» **Task to complete**
When "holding" occurs in a line of the material, copy that line.

» **Data for this exercise**
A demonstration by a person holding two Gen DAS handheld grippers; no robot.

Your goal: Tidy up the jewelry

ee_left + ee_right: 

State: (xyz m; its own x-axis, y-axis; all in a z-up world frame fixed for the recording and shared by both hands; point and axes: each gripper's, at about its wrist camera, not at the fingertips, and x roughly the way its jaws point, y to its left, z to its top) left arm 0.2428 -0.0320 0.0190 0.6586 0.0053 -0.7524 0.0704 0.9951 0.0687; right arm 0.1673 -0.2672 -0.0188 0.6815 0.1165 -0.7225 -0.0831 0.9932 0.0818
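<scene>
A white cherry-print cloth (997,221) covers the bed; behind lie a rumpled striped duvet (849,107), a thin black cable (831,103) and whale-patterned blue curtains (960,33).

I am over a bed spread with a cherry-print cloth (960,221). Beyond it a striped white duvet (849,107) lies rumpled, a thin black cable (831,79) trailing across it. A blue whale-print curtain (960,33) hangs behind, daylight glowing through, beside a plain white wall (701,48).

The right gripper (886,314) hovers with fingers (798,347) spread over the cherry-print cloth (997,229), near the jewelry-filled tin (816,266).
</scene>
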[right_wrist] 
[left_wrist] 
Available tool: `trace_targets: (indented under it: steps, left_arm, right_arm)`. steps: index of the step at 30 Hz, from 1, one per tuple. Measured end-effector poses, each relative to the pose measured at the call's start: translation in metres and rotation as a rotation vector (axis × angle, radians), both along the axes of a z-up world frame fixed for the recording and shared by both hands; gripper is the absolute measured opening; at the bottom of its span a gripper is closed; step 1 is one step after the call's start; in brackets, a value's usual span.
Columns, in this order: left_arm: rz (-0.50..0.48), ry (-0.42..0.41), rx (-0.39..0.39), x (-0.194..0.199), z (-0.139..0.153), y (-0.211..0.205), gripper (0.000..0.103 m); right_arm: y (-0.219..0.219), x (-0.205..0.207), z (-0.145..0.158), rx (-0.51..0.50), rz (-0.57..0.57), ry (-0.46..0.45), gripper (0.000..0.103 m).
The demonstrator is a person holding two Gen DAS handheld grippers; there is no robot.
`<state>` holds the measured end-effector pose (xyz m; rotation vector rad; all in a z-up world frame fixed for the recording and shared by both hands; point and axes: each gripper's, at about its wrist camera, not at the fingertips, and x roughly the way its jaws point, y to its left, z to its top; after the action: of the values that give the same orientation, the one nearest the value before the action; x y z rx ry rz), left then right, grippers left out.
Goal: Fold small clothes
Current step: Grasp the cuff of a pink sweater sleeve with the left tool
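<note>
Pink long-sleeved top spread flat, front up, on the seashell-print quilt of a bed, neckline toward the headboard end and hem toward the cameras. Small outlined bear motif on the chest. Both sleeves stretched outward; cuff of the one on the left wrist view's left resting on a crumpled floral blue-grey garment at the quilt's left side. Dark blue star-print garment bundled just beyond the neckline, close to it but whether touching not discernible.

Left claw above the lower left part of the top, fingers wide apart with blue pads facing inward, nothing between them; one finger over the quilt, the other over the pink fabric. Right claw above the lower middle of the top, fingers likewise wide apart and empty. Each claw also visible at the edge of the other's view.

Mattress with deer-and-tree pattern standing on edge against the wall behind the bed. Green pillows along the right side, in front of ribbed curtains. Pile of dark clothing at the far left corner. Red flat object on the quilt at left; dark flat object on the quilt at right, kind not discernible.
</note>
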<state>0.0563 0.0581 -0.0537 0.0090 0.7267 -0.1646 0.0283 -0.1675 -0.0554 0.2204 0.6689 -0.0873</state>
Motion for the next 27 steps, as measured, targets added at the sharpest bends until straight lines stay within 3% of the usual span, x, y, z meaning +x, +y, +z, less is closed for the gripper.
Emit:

» **Final answer**
A demonstration by a person holding two Gen DAS handheld grippers; no robot.
The demonstrator is a person holding two Gen DAS handheld grippers; there is no robot.

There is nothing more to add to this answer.